**WHAT IS EXPECTED**
Take the data from its first line. Print each line exactly until the line containing "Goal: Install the" has been printed too.

___

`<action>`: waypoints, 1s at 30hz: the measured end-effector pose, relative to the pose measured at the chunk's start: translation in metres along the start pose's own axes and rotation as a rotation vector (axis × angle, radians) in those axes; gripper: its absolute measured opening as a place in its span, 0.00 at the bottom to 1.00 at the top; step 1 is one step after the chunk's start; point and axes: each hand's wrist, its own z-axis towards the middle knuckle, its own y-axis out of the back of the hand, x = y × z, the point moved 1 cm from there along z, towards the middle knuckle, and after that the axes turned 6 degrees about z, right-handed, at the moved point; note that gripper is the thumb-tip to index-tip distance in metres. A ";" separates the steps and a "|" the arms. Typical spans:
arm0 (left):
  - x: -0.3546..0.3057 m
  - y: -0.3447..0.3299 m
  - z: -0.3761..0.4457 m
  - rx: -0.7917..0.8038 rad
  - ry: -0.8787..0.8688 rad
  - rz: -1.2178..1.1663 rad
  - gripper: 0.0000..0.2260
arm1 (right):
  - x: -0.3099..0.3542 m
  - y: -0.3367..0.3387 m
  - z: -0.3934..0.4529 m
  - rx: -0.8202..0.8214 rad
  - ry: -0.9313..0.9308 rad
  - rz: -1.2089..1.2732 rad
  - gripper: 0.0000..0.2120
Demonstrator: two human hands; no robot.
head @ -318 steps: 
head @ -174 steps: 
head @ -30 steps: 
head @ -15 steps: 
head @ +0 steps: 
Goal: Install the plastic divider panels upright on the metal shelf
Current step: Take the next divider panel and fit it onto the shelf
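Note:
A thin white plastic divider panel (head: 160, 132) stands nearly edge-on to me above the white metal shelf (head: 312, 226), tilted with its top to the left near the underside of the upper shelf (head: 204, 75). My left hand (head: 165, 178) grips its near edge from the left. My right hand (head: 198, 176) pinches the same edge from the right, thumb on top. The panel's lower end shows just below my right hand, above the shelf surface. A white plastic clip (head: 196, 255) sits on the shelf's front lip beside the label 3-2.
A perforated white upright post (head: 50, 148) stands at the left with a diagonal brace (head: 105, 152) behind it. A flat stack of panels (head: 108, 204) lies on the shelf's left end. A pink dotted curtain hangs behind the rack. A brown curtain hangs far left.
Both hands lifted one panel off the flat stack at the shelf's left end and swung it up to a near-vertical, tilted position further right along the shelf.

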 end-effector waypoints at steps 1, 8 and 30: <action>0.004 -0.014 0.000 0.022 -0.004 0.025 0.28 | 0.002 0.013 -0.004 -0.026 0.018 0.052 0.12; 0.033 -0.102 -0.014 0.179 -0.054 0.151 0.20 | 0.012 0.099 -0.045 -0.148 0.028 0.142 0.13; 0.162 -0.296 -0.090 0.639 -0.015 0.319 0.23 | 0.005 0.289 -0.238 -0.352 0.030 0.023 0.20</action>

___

**TASK ANSWER**
`<action>`: waypoints, 1s at 30hz: the measured end-effector pose, relative to the pose measured at the chunk's start: translation in metres along the start pose's own axes and rotation as a rotation vector (axis × angle, radians) in those axes; gripper: its absolute measured opening as a place in its span, 0.00 at the bottom to 1.00 at the top; step 1 is one step after the chunk's start; point and axes: each hand's wrist, its own z-axis towards the middle knuckle, its own y-axis out of the back of the hand, x = y × z, the point moved 1 cm from there along z, towards the middle knuckle, and after that the axes turned 6 degrees about z, right-handed, at the moved point; note that gripper is the thumb-tip to index-tip distance in metres. A ";" separates the steps and a "|" the arms. Typical spans:
arm0 (left):
  - x: -0.3546..0.3057 m
  - y: -0.3447..0.3299 m
  - z: -0.3761..0.4457 m
  - rx: -0.7917..0.8038 rad
  - ry: -0.8787..0.8688 rad
  - rz: -1.2178..1.1663 rad
  - gripper: 0.0000..0.2260
arm1 (right):
  - x: -0.3099..0.3542 m
  - y: -0.3367..0.3387 m
  - z: -0.3934..0.4529 m
  - rx: -0.8202..0.8214 rad
  - ry: -0.9313..0.9308 rad
  - rz: -1.2089..1.2732 rad
  - gripper: 0.0000..0.2120
Demonstrator: two human hands; no robot.
head @ -318 steps: 
head @ -174 steps: 
head @ -30 steps: 
head @ -15 steps: 
head @ +0 steps: 
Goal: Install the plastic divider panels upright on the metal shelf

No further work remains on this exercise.